It continues on, and there are a number of different things they can do under this in terms of sharing information.
    Is there a concern that we're leaving a bit too much to the regulations to define who these permitted entities are and what they're allowed to share?
     As I mentioned in my presentation, the separation of the pillars of insurance and banking is very much a Canadian advantage. It has served Canadians well. It serves our communities and our constituents well. That's one of the reasons why our financial services sector did so well through the downturn a few years ago.
    It's clear to us in the writing of the legislation that the drafters are ensuring that the new fintech provisions will continue to be subject to and safeguarded by section 416 of the Bank Act, which is the section that we're most concerned about. That said, we want to be doubly certain—the devil is in the details, and the proof is in the pudding—that those protections are carried through to the drafting of the regulations; that the important separation of the pillars of banking and insurance is equally reflected, not only in the legislation, but also in the regulations; and that in the regulations, banks must still not be allowed to sell insurance at the point of grants and credit.
    We will continue to watch the unfolding of the drafting of the regulations closely to ensure that those protections are carried all the way through.

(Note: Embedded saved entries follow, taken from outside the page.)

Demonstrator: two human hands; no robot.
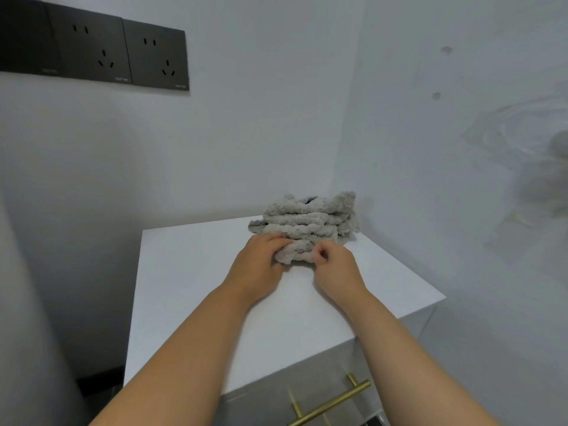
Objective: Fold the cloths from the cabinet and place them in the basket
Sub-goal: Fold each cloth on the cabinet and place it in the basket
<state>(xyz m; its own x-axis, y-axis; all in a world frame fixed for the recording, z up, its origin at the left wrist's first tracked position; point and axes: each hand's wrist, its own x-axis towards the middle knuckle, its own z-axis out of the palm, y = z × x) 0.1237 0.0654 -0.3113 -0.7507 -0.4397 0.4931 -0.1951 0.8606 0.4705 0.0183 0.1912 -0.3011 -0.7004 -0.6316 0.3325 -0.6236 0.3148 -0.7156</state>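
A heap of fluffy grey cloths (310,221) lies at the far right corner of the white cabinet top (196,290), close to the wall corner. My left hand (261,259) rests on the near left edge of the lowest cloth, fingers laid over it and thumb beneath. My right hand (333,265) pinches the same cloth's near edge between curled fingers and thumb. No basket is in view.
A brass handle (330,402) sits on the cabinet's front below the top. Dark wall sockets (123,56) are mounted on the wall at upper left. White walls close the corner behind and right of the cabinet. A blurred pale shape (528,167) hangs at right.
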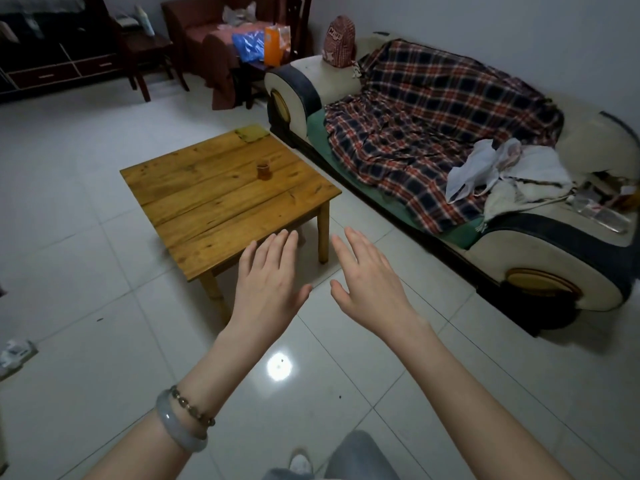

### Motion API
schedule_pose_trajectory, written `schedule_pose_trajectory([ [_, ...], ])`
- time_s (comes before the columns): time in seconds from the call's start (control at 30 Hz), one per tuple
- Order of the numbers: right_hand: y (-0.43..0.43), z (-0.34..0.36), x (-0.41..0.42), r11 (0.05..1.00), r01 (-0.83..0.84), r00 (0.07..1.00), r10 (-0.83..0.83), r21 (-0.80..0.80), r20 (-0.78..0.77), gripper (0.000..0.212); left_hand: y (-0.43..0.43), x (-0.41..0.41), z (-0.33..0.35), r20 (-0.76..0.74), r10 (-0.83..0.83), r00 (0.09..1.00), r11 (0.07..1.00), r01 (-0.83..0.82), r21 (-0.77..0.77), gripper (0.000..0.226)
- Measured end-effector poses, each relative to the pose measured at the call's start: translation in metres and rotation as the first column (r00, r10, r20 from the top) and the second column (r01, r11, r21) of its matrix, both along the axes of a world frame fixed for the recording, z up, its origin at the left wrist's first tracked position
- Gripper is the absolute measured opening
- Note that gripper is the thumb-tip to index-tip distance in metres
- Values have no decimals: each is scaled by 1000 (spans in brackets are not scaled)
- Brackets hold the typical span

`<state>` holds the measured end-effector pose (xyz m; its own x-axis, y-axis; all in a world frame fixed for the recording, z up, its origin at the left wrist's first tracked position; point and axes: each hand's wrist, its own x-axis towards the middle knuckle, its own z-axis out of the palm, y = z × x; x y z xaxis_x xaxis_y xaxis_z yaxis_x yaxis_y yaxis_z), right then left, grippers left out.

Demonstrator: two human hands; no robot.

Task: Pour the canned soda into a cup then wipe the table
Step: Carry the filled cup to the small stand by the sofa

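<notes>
On my right a cream sofa (519,251) with dark trim runs along the wall from near to far. A red, navy and white plaid blanket (433,109) lies rumpled over its seat and back, and white plastic bags (474,168) sit crumpled on the near end of the seat. A red patterned backpack (341,41) stands on the sofa's far armrest. Pale glossy floor tiles (69,258) stretch all around me, with a round glare of light (279,367) just ahead of my feet. At the far side I see a blue plastic bag (249,45) beside an orange box (273,46) on brown-draped furniture (214,46). Left of that are a dark wooden chair (149,50) and a dark low cabinet (59,71) with drawers. Something crumpled (15,353) lies at the left edge.
</notes>
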<state>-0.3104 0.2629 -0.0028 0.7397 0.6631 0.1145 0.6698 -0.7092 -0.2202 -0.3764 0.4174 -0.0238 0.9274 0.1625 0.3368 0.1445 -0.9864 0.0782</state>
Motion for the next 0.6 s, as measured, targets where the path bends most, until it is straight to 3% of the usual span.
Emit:
schedule_pose_trajectory([
  [0.6, 70, -18, 317, 951, -310, 950, 310, 8, -25, 68, 46, 271, -15, -43, 288, 957, 957, -287, 34, 82],
])
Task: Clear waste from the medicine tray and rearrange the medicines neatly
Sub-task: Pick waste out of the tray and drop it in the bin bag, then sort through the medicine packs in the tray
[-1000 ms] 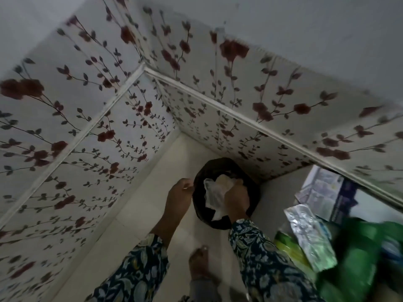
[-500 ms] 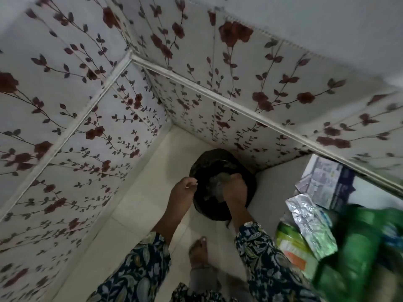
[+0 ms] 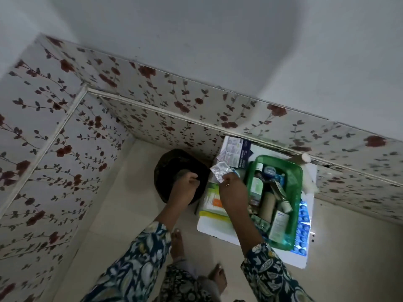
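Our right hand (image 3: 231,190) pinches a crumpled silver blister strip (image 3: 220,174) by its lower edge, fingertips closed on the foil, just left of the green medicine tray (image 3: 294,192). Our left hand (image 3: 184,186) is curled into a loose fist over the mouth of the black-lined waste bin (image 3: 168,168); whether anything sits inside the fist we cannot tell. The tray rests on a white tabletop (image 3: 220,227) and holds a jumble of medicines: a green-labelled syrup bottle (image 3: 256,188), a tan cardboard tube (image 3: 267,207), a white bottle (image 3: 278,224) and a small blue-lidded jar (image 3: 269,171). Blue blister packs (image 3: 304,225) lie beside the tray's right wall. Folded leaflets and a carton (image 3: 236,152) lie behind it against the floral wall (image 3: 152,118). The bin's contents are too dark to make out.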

    I'm glad to hear you say that you have confidence right now. I would hope that you would keep in connection with the committee as this process goes forward because a lot of these things, as we were saying in an earlier committee meeting today, end up going to the gazette process for comment and what not. Obviously, it would not be this committee that would be able to hear those concerns. However, I do believe it's good to continue to talk about these things.
    I'll now move to the Canadian Credit Union Association.

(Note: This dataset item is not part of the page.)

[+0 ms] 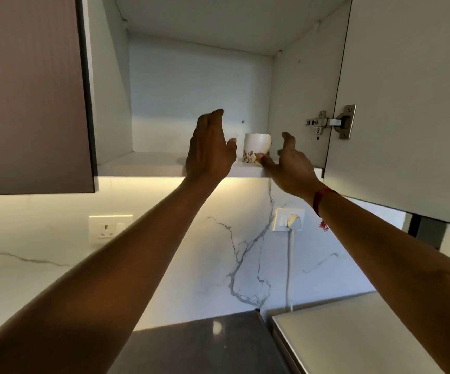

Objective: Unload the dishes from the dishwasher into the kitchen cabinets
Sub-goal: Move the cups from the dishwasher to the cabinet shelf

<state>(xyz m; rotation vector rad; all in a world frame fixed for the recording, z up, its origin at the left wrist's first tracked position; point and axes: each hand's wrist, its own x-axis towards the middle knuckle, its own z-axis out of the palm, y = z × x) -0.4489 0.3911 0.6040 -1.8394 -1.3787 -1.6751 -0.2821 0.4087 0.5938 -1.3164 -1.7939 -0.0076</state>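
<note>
- Wall cabinet [199, 90] is wide open up above both hands. Its door [407, 103] is swung out past the right hand, and the bench [205, 346] is way down below the forearms.
- Left hand [209, 149] is raised at the front edge of the cabinet shelf [142, 164], with the fingers curved in a loose cupped shape.
- Right hand [288, 166] is spread and relaxed, not wrapped round anything. Its thumb [265, 161] tip is right at the foot of the cup and looks like it's touching.
- The white ceramic cup [256, 145], with a flowery pattern low down, stands upright on the shelf between the hands, closer to the right one.
- My guess on handling: it's stiff, light enough for one hand, has a glazed surface so it's a bit slick, and will chip if knocked. I'd take it round the body, since I can't see a handle from here.
- There's what looks like a clear glass [233, 136] just behind the left thumb. It's too faint to tell whether that hand is holding it or only near it.
</note>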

    Thank you for coming and talking a little bit about the certainty that credit unions need. Obviously, there have been a number of changes. For example, in Summerland, we have banks that have moved out, and often it's the credit union that is left to try to help out, such as the First West through its Valley First in Keremeos. Oftentimes, these rural communities only have access to that one financial institution.
    As you said, there are different levels of protection. Obviously, every province has a slightly different regime when it comes to caisses populaires and credit unions. Is there a bigger value in having a voluntary code nationally where some provinces may not have gone through a process of figuring out what these codes should be, in saying, “Okay we're going to have one unified standard that all credit unions have to live up to”? Is that what you're proposing?
    That's our goal. I would point out that in Saskatchewan they have a voluntary code now, a consumer code. They have been utilizing that code for more than a decade. They have found it very beneficial, and our work is really using Saskatchewan as a starting point. However, I agree with everything that you've said. A voluntary national code will be a great benefit.


    With regard to the use of the banking terminology, this will give credit unions the safety to be able to continue to say, “We offer online banking services.” Is that correct?
    I'm sitting here reflecting on your characterization of regulations, the meat on the bones. That's what we're concerned about. As it stands now, yes, the wording of the legislation would allow them to do that. We don't think there need to be regulations to satisfy the disclosure requirements, but if it does come to a regulatory approach, what we want to do is ensure that we don't end up sort of back where we started on banking terminology.
    Is that because of a governance function where you have.... Obviously, the Minister of Finance has brought this forward, but the Bank Act and many of its provisions end up being enforced by OSFI, the Office of the Superintendent of Financial Institutions. Are you worried that it may reinterpret certain parts of that differently from what the government has proposed here, or what we all think the government has proposed here?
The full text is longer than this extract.